Re: [PATCH] workqueue: Fix spurious sanity check failures in destroy_workqueue()

From: Lai Jiangshan
Date: Wed Sep 18 2019 - 22:49:18 EST


Looks good to me.

There is one test in show_pwq()
"""
worker == pwq->wq->rescuer ? "(RESCUER)" : "",
"""
I'm wondering if it needs to be updated to
"""
worker->rescue_wq ? "(RESCUER)" : "",
"""

And document "/* MD: rescue worker */" might be better
than current "/* I: rescue worker */", although ->rescuer can
be accessed without wq_mayday_lock lock in some code.

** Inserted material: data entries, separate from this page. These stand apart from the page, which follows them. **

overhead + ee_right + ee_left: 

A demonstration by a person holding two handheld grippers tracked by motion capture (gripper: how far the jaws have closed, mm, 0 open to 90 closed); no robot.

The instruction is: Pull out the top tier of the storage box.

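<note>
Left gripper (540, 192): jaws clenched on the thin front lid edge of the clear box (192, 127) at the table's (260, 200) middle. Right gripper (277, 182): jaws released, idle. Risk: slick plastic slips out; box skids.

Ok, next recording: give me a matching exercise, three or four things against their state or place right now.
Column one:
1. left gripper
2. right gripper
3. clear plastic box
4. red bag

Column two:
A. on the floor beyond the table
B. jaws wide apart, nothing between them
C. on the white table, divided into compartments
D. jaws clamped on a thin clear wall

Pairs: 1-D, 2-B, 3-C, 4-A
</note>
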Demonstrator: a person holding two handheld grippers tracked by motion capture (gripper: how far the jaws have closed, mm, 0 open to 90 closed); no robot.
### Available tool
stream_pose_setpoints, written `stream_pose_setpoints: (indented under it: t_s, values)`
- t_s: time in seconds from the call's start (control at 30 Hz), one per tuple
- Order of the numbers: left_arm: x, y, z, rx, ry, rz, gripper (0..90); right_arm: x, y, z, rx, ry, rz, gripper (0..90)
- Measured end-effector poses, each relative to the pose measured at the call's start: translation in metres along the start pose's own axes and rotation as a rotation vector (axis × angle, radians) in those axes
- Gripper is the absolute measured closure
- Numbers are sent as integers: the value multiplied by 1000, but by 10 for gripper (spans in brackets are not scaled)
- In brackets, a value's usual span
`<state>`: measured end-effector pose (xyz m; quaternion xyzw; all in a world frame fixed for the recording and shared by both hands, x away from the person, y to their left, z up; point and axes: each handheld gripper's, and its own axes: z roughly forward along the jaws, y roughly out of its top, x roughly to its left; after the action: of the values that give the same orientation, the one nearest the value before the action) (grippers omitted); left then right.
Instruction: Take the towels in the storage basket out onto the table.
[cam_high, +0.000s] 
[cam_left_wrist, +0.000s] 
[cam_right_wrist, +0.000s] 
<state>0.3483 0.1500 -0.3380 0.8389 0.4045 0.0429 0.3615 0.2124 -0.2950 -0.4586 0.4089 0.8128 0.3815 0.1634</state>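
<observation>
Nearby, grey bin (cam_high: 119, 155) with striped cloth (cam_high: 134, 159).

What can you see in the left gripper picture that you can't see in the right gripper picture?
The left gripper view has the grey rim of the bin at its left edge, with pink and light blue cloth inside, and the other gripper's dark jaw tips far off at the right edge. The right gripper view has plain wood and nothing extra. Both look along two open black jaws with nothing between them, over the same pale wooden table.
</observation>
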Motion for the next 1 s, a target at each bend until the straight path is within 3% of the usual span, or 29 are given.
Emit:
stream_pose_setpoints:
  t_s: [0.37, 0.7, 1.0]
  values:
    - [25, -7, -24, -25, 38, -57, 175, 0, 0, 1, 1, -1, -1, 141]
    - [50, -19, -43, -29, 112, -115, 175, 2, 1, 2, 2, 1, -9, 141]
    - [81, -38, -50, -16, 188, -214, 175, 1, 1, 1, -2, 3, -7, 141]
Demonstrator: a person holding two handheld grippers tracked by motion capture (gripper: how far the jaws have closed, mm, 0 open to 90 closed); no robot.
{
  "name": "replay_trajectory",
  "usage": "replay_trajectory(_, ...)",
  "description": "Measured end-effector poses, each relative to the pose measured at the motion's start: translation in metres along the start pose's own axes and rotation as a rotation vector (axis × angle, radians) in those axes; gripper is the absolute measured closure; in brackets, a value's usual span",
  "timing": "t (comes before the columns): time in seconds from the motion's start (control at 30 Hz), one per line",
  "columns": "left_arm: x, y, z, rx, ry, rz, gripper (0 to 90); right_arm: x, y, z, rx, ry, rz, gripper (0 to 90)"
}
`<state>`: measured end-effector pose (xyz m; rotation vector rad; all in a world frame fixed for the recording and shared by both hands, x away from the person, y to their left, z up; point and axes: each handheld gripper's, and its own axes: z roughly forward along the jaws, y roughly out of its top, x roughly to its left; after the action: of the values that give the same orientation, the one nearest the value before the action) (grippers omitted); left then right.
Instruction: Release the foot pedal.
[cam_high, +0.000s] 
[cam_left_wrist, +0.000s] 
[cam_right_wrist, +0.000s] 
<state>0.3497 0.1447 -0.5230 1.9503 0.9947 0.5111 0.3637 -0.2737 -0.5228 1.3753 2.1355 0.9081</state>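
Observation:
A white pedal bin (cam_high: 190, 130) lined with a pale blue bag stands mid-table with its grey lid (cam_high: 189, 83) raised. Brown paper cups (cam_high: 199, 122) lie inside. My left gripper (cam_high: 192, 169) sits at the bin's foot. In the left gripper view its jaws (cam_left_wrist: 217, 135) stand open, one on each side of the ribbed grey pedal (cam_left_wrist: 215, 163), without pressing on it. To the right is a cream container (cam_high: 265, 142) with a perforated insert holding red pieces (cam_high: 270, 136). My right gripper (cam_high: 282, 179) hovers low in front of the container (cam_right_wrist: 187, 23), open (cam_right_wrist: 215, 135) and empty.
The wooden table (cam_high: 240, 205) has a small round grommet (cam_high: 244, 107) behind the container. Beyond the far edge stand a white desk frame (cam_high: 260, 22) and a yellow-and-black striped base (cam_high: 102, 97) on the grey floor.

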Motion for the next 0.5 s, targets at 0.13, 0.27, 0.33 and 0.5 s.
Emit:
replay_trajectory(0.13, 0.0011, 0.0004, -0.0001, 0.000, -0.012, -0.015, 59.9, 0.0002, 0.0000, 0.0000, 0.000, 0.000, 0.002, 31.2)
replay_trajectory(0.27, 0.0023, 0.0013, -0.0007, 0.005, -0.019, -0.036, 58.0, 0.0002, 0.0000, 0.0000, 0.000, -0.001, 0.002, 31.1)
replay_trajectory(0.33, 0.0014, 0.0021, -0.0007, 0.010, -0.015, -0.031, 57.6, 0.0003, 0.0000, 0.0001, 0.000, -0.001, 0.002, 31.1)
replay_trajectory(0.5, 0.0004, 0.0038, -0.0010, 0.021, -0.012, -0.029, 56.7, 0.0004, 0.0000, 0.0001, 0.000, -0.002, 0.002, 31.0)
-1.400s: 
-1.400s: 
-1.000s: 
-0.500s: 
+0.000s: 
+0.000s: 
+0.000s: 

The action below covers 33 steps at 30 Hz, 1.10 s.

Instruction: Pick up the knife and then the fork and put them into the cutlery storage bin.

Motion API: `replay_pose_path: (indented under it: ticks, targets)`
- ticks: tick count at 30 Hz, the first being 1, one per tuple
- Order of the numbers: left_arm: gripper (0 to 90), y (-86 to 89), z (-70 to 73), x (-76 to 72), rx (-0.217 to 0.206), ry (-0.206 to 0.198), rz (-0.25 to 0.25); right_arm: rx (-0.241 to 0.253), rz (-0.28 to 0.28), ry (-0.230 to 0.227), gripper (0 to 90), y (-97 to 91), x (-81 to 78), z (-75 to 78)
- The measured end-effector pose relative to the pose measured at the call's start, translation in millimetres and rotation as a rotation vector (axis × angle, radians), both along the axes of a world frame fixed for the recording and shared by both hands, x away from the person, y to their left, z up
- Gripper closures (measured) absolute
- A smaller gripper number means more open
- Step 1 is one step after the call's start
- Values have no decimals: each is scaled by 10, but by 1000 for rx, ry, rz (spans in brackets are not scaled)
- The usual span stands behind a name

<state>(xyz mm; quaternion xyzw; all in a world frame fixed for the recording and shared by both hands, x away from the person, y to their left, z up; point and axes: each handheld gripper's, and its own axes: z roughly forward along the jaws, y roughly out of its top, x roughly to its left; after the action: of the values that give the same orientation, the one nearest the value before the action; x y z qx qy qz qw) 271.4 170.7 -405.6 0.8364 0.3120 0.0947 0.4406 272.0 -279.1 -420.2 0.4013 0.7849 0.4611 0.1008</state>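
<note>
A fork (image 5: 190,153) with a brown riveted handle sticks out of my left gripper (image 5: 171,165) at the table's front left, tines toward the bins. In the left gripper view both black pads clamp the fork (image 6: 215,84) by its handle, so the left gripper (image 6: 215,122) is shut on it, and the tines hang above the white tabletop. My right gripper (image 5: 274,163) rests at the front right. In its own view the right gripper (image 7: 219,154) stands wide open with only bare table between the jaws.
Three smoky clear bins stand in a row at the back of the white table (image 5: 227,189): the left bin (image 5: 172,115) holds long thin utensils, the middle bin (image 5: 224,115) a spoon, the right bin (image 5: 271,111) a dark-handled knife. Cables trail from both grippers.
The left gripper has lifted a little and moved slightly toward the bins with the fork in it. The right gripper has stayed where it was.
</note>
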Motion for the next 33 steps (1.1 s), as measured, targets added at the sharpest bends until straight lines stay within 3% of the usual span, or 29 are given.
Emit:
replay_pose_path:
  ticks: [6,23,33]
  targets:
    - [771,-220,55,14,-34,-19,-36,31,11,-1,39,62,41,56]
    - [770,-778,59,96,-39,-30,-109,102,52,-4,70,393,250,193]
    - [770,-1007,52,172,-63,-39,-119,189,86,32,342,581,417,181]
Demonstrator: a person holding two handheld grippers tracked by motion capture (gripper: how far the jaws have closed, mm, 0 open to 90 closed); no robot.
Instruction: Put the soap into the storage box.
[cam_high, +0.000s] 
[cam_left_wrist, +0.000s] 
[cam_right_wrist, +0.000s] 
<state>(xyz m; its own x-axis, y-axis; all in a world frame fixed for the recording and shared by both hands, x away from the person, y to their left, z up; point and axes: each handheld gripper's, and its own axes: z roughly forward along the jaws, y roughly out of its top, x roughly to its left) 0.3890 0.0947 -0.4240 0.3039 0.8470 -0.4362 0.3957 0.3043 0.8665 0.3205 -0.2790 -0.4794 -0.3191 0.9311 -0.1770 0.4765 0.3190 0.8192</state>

Reviewed-by: Lai Jiangshan <jiangshanlai@xxxxxxxxx>



On Thu, Sep 19, 2019 at 9:43 AM Tejun Heo <tj@xxxxxxxxxx> wrote:
>
> Before actually destrying a workqueue, destroy_workqueue() checks
> whether it's actually idle. If it isn't, it prints out a bunch of
> warning messages and leaves the workqueue dangling. It unfortunately
> has a couple issues.
>
> * Mayday list queueing increments pwq's refcnts which gets detected as
> busy and fails the sanity checks. However, because mayday list
> queueing is asynchronous, this condition can happen without any
> actual work items left in the workqueue.
>
> * Sanity check failure leaves the sysfs interface behind too which can
> lead to init failure of newer instances of the workqueue.
>
> This patch fixes the above two by
>
> * If a workqueue has a rescuer, disable and kill the rescuer before
> sanity checks. Disabling and killing is guaranteed to flush the
> existing mayday list.
>
> * Remove sysfs interface before sanity checks.
>
> Signed-off-by: Tejun Heo <tj@xxxxxxxxxx>
> Reported-by: Marcin Pawlowski <mpawlowski@xxxxxx>
> Reported-by: "Williams, Gerald S" <gerald.s.williams@xxxxxxxxx>
> Cc: stable@xxxxxxxxxxxxxxx
> ---
> Applying to wq/for-5.4.
>
> Thanks.
>
> kernel/workqueue.c | 24 +++++++++++++++++++-----
> 1 file changed, 19 insertions(+), 5 deletions(-)
>
> diff --git a/kernel/workqueue.c b/kernel/workqueue.c
> index 95aea04ff722..73e3ea9e31d3 100644
> --- a/kernel/workqueue.c
> +++ b/kernel/workqueue.c
> @@ -4318,9 +4318,28 @@ void destroy_workqueue(struct workqueue_struct *wq)
> struct pool_workqueue *pwq;
> int node;
>
> + /*
> + * Remove it from sysfs first so that sanity check failure doesn't
> + * lead to sysfs name conflicts.
> + */
> + workqueue_sysfs_unregister(wq);
> +
> /* drain it before proceeding with destruction */
> drain_workqueue(wq);
>
> + /* kill rescuer, if sanity checks fail, leave it w/o rescuer */
> + if (wq->rescuer) {
> + struct worker *rescuer = wq->rescuer;
> +
> + /* this prevents new queueing */
> + spin_lock_irq(&wq_mayday_lock);
> + wq->rescuer = NULL;
> + spin_unlock_irq(&wq_mayday_lock);
> +
> + /* rescuer will empty maydays list before exiting */
> + kthread_stop(rescuer->task);
> + }
> +
> /* sanity checks */
> mutex_lock(&wq->mutex);
> for_each_pwq(pwq, wq) {
> @@ -4352,11 +4371,6 @@ void destroy_workqueue(struct workqueue_struct *wq)
> list_del_rcu(&wq->list);
> mutex_unlock(&wq_pool_mutex);
>
> - workqueue_sysfs_unregister(wq);
> -
> - if (wq->rescuer)
> - kthread_stop(wq->rescuer->task);
> -
> if (!(wq->flags & WQ_UNBOUND)) {
> wq_unregister_lockdep(wq);
> /*
> --
> 2.17.1
>